_Assignment_: A copy of the listing below is needed, exact in every line and without images.

_Information provided_:
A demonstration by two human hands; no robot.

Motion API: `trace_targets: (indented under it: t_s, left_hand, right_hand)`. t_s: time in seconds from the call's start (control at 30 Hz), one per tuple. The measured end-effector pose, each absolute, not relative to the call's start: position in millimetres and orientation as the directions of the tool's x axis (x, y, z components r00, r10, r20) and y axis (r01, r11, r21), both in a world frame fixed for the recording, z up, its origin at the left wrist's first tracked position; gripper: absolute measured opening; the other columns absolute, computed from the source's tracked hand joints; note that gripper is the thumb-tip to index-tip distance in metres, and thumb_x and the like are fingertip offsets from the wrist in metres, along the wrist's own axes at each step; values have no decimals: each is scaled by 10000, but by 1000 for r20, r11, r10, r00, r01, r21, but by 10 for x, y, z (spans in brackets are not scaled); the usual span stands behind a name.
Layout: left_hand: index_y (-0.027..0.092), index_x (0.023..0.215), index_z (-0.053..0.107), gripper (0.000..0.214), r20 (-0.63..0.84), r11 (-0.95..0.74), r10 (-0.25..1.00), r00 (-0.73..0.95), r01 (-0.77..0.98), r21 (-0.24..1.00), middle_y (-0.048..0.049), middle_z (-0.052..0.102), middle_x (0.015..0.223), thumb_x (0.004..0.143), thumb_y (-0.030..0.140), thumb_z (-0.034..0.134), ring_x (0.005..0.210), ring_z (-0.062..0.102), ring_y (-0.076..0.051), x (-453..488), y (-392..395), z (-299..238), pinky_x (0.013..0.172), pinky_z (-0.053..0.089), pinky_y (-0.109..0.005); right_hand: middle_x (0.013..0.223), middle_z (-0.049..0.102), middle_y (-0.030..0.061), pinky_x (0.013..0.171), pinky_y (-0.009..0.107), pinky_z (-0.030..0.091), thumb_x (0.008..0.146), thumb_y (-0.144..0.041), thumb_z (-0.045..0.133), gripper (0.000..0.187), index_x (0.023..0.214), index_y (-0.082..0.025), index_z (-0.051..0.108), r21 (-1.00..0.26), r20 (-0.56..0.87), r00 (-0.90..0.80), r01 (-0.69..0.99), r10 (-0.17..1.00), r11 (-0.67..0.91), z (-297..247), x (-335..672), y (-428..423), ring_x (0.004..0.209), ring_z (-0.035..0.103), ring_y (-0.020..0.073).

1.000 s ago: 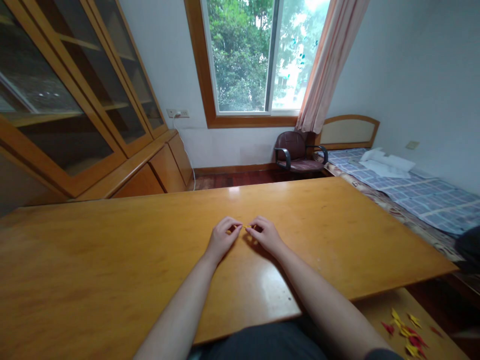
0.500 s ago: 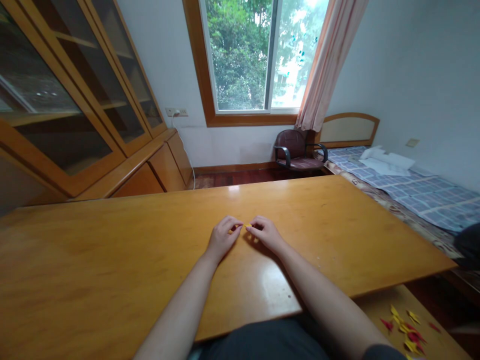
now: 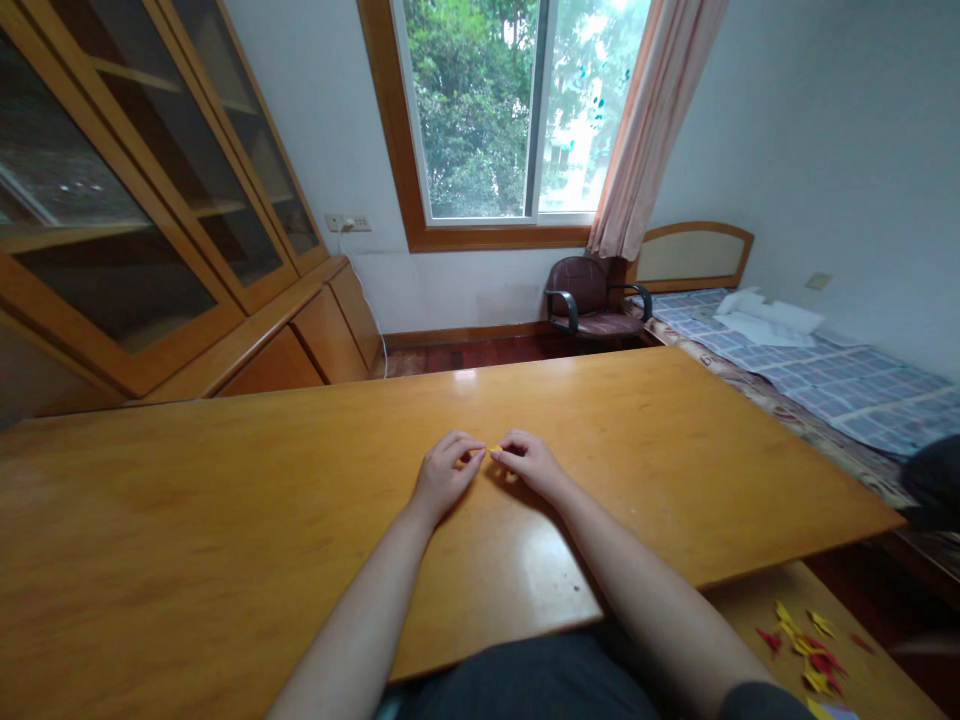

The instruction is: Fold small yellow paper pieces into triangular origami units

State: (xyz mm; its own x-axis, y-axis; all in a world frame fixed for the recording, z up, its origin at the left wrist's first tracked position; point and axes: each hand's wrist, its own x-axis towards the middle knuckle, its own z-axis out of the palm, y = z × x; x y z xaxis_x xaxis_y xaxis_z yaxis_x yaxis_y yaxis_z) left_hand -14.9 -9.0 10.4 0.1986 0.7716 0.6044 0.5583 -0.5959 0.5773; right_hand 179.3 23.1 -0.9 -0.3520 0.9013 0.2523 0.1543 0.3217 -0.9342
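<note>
A tiny piece of yellow folded paper [image 3: 493, 450] shows between my fingertips, just above the tabletop; its exact shape is too small to make out. My left hand [image 3: 445, 478] pinches its left end between thumb and fingers. On the other end, the thumb and fingers of my right hand [image 3: 534, 466] are closed in a pinch. Both hands are close to the wooden table [image 3: 247, 530], near its middle. Several small yellow and red folded paper pieces [image 3: 810, 650] lie in a loose heap on a lower wooden surface at the bottom right.
Glass-fronted cabinets [image 3: 255, 200] line the left side. Beyond the table stands a maroon armchair [image 3: 581, 290] under the window. A bed [image 3: 847, 370] with a checked cover and white sheets on it runs along the right. The lower wooden surface [image 3: 757, 600] sits beside the table's front right edge.
Both hands keep their pinch on the yellow paper with barely any visible movement. The camera view has turned very slightly to the right.
</note>
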Motion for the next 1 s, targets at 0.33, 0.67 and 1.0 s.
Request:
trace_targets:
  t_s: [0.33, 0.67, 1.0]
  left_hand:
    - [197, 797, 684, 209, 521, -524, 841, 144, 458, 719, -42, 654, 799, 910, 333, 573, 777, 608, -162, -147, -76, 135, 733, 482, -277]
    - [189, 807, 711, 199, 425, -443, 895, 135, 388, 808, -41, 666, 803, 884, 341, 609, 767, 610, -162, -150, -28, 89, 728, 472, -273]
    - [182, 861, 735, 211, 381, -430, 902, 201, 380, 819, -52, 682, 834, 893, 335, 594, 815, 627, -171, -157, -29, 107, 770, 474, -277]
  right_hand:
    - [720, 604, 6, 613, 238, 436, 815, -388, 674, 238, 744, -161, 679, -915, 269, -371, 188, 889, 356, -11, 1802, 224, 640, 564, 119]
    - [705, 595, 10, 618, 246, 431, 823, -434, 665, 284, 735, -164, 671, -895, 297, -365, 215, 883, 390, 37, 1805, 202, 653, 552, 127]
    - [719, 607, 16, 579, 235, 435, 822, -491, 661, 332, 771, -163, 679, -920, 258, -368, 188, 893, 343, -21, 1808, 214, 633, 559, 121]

_Response for this exercise_:
A demonstration by two human hands; no robot.

Motion API: `trace_targets: (indented under it: t_s, left_hand, right_hand)`. t_s: time in seconds from the call's start (control at 30 Hz), one per tuple. The measured end-effector pose, each absolute, not relative to the call's start: position in millimetres and orientation as the directions of the tool's x axis (x, y, z components r00, r10, r20) and y axis (r01, r11, r21), both in a world frame fixed for the recording, z up, its origin at the left wrist's first tracked position; gripper: absolute measured opening; the other columns absolute, computed from the source's tracked hand joints; note that gripper is the thumb-tip to index-tip distance in metres, and thumb_x and the like are fingertip offsets from the wrist in metres, along the wrist's own axes at each step; values have no decimals: each is scaled by 10000, but by 1000 for r20, r11, r10, r00, r01, r21, but by 10 for x, y, z (spans in brackets are not scaled); the usual span stands behind a name.
Layout: left_hand: index_y (-0.027..0.092), index_x (0.023..0.215), index_z (-0.053..0.107), gripper (0.000..0.214), r20 (-0.63..0.84), r11 (-0.95..0.74), r10 (-0.25..1.00), r00 (-0.73..0.95), r01 (-0.77..0.98), r21 (-0.24..1.00), middle_y (-0.048..0.049), middle_z (-0.052..0.102), middle_x (0.015..0.223), thumb_x (0.004..0.143), thumb_y (-0.030..0.140), thumb_z (-0.034..0.134), ring_x (0.005..0.210), ring_z (-0.062..0.102), ring_y (-0.076..0.051), x (-453..488), y (-392..395), z (-299..238), pinky_x (0.013..0.172), pinky_z (-0.053..0.089), pinky_y (-0.109..0.005); right_hand: middle_x (0.013..0.223), middle_z (-0.049..0.102), middle_y (-0.030..0.061), pinky_x (0.013..0.171), pinky_y (-0.009..0.107), pinky_z (-0.030..0.091), thumb_x (0.008..0.146), thumb_y (-0.144..0.041), thumb_z (-0.045..0.133), gripper (0.000..0.187), index_x (0.023..0.214), index_y (-0.082..0.025), index_z (-0.051..0.108), r21 (-1.00..0.26), r20 (-0.56..0.87), r00 (-0.90..0.80), r01 (-0.69..0.99), r10 (-0.17..1.00), r11 (-0.67..0.91), z (-297..247), x (-335..672), y (-428..423), ring_x (0.004..0.209), ring_z (-0.035..0.103), ring_y (-0.020..0.073).

1.000 s ago: 
0.500 s ago: 
now: 

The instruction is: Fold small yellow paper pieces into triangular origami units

State: (xyz mm; its own x-axis, y-axis; all in a world frame fixed for the recording, z up, its origin at the left wrist's first tracked position; point and axes: each hand's wrist, its own x-axis towards the middle knuckle, its own z-axis out of the palm, y = z × x; x y z xaxis_x xaxis_y xaxis_z yaxis_x yaxis_y yaxis_z) left_hand -14.9 -9.0 10.4 0.1986 0.7716 0.6044 0.5583 -0.5959 0.5773; right_hand 179.3 23.1 -0.9 -0.3520 0.9013 0.2523 0.1543 0.3217 -0.9342
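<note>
A tiny piece of yellow folded paper [image 3: 493, 450] shows between my fingertips, just above the tabletop; its exact shape is too small to make out. My left hand [image 3: 445, 478] pinches its left end between thumb and fingers. On the other end, the thumb and fingers of my right hand [image 3: 534, 466] are closed in a pinch. Both hands are close to the wooden table [image 3: 247, 530], near its middle. Several small yellow and red folded paper pieces [image 3: 810, 650] lie in a loose heap on a lower wooden surface at the bottom right.
Glass-fronted cabinets [image 3: 255, 200] line the left side. Beyond the table stands a maroon armchair [image 3: 581, 290] under the window. A bed [image 3: 847, 370] with a checked cover and white sheets on it runs along the right. The lower wooden surface [image 3: 757, 600] sits beside the table's front right edge.
Both hands keep their pinch on the yellow paper with barely any visible movement. The camera view has turned very slightly to the right.
</note>
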Motion for the next 1 s, targets at 0.33, 0.67 and 1.0 s.
Request:
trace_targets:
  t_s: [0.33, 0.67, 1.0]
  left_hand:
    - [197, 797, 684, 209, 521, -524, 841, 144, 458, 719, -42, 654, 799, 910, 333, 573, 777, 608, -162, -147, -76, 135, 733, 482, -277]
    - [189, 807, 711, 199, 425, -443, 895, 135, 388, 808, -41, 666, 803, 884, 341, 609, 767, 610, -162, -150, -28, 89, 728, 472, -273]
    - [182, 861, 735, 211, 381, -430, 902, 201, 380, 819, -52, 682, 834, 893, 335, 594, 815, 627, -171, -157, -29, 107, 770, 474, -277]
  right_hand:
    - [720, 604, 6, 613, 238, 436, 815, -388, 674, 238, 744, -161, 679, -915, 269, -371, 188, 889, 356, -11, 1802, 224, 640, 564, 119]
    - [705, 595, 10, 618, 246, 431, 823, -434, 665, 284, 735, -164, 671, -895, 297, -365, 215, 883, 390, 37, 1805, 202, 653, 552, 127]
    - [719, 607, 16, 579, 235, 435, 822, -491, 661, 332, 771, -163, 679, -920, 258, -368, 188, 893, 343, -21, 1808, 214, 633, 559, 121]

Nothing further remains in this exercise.